A cross section of my old house, where each space came to life because of a variety of activity patterns.

Above is a section of my old building (the grey-ed rectangle being my house). The building was somewhere between a chawl and apartment-type of structures we have today. The way to the building was difficult to spot. I always thought that all spaces in the building are used to live. However, as I grew old, I realized that my building was a mixed use building with a toy-shop, a flour mill and a sugarcane juice shop on the ground floor, spaces which faced the road. As I began to navigate places on my own on growing old, I started reading addresses on sign boards of shops, and found the name of my building on these shops. It may sound really silly, but I always felt before studying architecture that buildings are houses, to live, to stay. Shops are different from houses, and that they can not be a part of living/housing.


Gradually, as I started to understand, and thanks to my architectural education, a whole new building revealed to me. Every person in this building used the space of the home to work! Right from my father to the last person on the ground - all were working. Work was a part of living. All kinds of things were manufactured in the tenements - food items, clay works, art works, drawings (architect / arthouse / advertising), gold-works, electrical works, tube-lights - everything. It was a part of my living. Architecture separated (classified) this absolute space of mine.


However,


Architecturally, the building allowed transparency of activities between the vertical floors. Each floor's terrace overlooked below, and a (loud) call would be enough to communicate with anyone in the building. There were thus, live patterns in the building, which made the whole building active all the time. The activities were porous, the spaces more fluid, as they opened on to private barsatis, which still could be shared. During rains, all people would get out playing in the water, and housekeepers would pull out buckets and place them under corrugated sheet coverings to collect water which was cool and fresh. During the summers, people staying below would come up on the wider terrace for drying papads, chaklis and home made masalas. All children would collect together on any of the terraces and start a play during their vacation. The neighbours would also use the staircase during the afternoon because it was cool and calm to study. The little corners of these terraces would be used for plantations. All houses opened on to an open space, which was private and public at the same time. It was easy to peep into others' house, and people did not really feel offended.

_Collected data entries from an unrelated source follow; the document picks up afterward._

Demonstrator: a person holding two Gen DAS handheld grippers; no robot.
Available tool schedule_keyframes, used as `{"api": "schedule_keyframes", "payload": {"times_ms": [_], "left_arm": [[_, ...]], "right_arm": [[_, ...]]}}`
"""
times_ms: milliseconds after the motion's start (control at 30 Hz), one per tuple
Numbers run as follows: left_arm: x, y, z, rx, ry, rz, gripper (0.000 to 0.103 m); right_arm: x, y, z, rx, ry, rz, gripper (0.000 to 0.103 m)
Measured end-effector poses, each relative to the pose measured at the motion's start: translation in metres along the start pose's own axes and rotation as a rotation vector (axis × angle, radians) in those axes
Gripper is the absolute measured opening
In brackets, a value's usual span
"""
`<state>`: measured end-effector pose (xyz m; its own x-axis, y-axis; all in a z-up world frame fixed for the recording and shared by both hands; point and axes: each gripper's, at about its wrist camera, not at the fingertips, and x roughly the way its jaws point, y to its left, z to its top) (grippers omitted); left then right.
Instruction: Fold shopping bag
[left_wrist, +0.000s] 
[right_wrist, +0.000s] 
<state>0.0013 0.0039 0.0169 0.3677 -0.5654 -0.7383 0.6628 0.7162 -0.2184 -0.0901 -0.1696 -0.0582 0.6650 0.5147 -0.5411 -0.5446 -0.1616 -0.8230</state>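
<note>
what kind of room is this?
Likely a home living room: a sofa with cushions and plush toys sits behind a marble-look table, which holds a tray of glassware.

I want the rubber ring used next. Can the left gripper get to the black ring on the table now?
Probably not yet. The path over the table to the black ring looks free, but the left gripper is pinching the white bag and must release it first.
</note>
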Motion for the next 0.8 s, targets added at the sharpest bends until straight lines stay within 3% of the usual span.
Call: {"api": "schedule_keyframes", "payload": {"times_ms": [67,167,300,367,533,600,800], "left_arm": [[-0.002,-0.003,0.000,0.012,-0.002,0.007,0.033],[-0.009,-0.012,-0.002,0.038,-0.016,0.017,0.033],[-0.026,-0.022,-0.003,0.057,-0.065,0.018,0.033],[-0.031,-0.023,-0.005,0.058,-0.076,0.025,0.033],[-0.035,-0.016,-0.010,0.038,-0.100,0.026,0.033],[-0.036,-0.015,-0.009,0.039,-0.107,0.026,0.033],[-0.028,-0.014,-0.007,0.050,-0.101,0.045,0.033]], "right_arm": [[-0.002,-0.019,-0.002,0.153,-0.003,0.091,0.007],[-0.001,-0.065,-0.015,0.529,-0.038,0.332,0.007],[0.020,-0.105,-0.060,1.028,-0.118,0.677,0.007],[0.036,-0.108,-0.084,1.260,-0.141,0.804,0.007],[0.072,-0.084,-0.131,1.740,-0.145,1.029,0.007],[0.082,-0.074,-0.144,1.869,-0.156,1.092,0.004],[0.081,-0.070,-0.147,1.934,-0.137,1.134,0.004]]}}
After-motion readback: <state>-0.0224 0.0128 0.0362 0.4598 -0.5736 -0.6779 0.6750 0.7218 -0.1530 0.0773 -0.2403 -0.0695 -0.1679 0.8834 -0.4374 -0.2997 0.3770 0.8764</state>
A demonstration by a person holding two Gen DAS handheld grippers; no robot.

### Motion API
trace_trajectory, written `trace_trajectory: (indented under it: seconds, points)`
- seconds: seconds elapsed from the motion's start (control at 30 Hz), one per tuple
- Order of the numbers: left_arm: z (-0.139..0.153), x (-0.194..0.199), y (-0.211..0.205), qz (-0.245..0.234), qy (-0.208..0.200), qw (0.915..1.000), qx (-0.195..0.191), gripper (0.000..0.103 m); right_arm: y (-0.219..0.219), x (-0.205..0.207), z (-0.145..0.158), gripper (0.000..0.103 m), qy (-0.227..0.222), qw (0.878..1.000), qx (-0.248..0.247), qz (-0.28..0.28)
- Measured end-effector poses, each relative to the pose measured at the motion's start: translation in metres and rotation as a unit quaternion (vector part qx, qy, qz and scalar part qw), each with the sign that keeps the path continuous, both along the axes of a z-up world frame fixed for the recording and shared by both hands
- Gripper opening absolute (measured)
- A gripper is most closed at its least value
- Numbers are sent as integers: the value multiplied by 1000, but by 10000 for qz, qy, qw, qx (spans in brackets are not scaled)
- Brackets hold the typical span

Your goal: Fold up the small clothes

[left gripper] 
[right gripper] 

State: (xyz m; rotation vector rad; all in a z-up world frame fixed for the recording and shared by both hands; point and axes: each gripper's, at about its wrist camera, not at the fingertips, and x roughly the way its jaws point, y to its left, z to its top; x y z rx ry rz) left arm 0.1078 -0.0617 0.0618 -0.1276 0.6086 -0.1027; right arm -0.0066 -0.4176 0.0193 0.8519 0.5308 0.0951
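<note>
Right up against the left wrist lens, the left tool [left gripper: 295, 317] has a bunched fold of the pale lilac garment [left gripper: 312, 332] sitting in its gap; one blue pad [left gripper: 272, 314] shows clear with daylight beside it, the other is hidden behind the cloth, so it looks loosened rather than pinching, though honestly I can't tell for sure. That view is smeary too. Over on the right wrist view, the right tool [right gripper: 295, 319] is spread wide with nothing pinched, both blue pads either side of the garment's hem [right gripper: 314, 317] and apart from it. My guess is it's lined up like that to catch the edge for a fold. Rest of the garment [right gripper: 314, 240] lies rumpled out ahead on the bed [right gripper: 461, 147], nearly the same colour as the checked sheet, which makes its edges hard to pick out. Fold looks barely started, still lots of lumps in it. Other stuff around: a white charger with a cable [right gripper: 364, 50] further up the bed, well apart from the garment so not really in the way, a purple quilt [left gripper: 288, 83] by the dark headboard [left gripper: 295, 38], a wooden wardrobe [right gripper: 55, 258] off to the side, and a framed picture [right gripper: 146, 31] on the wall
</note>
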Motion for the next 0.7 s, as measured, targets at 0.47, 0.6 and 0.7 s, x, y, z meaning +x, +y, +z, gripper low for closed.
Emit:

Staircases were study rooms, terraces were play grounds, and sometimes gardens too, rooms were interconnected....fights were public, homes were public, backyards were dustbins, smells were democratic, rains were for all, windows were personal, cats lived in houses, stray dogs guarded the building...

more stories to tell!



Friday, June 03, 2011

Constraints in effective Indian Pedagogy

These days, talking about pedagogy, we at Academy seem to be extremely concerned about motivating the students to take initiatives to learn and grow on their own. We realized that it is far more difficult than any other college abroad, or for that matter even other colleges in the city to understand the student groups in Academy. Being a 60 year old institution, rooted in marathi blood, affiliated to the government and owing to its popularity, the Institution attracts a large number of people from different strata of the society. The multitude of students coming into the college can not be dealt with flatly. There are cultural, caste, class and educational differences between students. Some have problems in language, others have problems with understanding, some have landed up in the field because they could not enroll in any other course of their choice. There are issues of affordability, compulsions, reservations and a host of other legal issues. This forms the mixed student group in a class. How do you deliver a lecture to a class which is so disparate at intellectual levels and skill set?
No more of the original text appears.